- _Task brief_: Only the lines in the entries below from the line with "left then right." to the line with "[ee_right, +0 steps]", both included, belong in the answer, transcribed exactly and without pictures.

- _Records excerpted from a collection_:

++++

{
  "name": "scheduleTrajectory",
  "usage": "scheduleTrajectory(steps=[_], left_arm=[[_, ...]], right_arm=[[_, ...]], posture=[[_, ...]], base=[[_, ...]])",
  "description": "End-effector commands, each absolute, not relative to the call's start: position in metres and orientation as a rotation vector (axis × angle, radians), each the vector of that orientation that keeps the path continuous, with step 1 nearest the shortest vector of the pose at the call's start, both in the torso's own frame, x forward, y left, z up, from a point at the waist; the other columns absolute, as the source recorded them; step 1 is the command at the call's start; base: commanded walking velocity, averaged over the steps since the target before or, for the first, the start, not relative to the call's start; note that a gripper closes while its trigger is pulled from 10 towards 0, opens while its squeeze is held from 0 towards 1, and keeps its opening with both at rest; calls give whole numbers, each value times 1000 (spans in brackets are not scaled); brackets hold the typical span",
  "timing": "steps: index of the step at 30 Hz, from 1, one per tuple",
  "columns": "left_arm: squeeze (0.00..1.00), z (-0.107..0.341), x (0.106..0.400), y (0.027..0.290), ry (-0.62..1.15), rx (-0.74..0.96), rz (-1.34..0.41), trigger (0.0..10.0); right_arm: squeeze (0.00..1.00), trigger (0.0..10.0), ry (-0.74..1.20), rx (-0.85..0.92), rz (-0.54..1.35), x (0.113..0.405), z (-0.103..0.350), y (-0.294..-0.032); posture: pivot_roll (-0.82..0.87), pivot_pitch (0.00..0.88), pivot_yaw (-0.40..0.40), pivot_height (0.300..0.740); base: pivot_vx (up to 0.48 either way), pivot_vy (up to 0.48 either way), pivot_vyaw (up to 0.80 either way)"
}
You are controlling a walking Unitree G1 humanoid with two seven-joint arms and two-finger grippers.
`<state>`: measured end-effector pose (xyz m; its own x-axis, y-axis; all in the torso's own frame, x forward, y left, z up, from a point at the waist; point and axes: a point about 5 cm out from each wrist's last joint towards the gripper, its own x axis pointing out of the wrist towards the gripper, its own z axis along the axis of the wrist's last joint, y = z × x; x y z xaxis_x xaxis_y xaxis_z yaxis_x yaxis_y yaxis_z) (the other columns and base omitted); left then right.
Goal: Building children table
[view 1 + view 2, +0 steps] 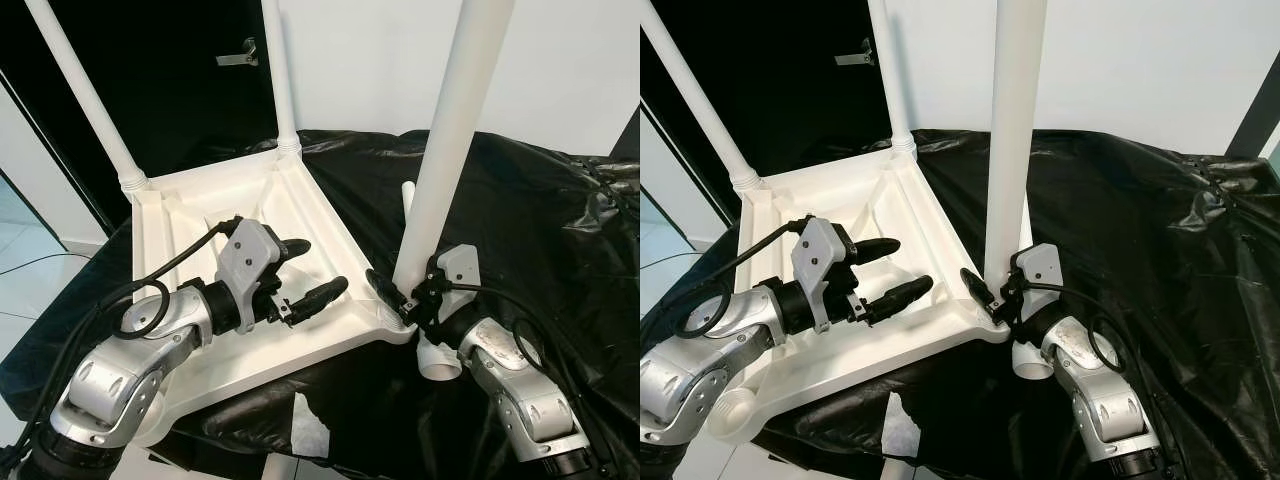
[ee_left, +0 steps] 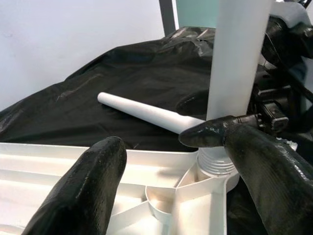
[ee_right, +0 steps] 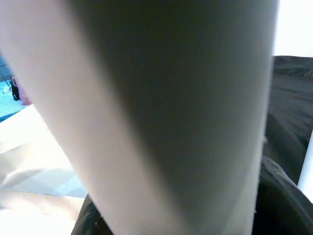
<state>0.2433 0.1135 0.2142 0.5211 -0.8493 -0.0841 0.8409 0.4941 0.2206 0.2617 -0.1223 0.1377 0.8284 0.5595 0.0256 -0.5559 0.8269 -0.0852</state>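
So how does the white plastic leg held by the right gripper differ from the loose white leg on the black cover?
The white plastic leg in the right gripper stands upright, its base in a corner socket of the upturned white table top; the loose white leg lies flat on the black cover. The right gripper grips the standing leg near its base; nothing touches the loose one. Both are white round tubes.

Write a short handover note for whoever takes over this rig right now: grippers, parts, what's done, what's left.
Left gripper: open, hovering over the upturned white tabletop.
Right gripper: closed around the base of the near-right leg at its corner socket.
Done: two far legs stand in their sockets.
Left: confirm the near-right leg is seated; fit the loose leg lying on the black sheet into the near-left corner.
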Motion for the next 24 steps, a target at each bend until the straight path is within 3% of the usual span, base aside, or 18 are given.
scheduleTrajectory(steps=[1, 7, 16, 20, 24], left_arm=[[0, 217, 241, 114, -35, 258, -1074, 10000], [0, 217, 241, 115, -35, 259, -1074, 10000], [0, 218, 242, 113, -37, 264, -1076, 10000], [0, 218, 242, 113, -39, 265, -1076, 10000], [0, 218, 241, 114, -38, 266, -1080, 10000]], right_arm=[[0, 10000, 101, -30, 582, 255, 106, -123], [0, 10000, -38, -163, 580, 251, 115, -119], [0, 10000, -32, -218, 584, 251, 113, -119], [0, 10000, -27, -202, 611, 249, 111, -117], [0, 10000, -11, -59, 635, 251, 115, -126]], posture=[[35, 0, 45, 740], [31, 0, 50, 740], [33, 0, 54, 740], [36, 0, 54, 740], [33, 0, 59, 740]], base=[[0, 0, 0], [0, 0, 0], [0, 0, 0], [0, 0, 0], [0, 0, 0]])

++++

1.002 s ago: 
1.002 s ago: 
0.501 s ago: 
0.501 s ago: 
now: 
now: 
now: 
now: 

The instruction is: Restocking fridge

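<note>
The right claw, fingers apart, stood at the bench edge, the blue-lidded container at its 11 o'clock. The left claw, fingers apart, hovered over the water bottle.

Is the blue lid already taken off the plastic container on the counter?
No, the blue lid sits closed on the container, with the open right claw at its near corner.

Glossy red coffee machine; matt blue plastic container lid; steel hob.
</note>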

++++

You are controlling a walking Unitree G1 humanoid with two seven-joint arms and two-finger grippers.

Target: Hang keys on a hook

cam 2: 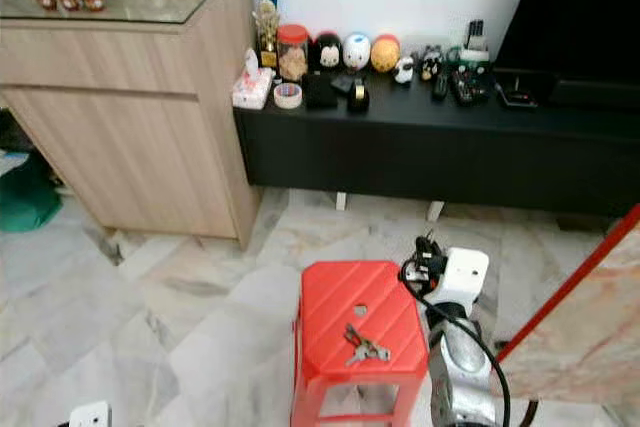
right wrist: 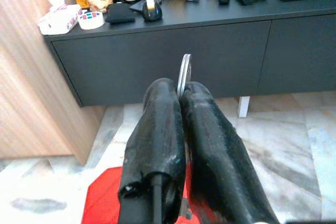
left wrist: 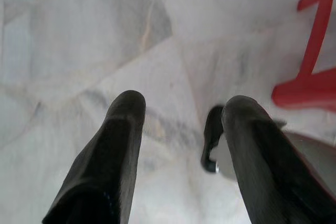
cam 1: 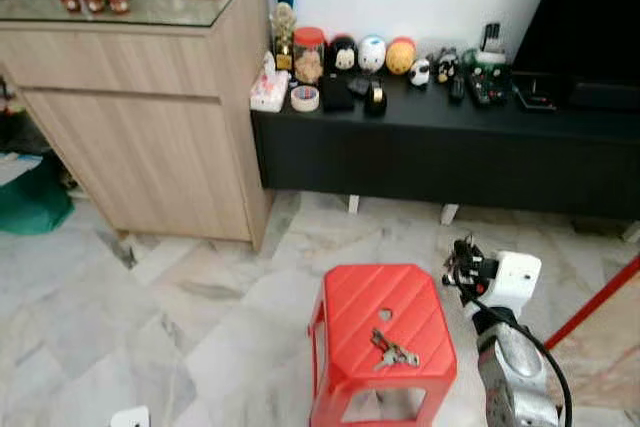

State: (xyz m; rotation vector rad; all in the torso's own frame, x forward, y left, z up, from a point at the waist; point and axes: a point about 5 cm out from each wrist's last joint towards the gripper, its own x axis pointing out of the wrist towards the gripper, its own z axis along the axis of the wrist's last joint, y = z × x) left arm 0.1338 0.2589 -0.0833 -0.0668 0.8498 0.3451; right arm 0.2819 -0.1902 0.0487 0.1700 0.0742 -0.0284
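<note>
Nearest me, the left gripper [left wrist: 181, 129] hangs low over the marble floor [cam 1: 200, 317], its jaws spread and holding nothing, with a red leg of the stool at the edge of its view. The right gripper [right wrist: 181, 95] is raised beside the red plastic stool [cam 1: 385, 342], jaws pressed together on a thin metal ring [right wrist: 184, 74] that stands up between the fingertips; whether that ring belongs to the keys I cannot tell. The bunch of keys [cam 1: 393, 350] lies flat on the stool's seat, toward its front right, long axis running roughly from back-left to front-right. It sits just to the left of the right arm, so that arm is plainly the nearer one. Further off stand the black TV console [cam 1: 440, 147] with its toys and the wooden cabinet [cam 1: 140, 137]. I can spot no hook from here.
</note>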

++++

- _Solution_:
`<state>`: measured end-effector pose (xyz m; its own x-axis, y-axis; all in the torso's own frame, x forward, y left, z up, from a point at the waist; point and axes: a point about 5 cm out from each wrist's last joint towards the gripper, its own x axis pointing out of the wrist towards the gripper, its own z axis along the axis of the wrist's last joint, y = z × x; x y z xaxis_x xaxis_y xaxis_z yaxis_x yaxis_y yaxis_z) (the other columns and base omitted); left then right.
Goal: Building children table
[view 1 + view 2, +0 steps] 
[ee_left, +0 steps] 
[ee_right, +0 steps] 

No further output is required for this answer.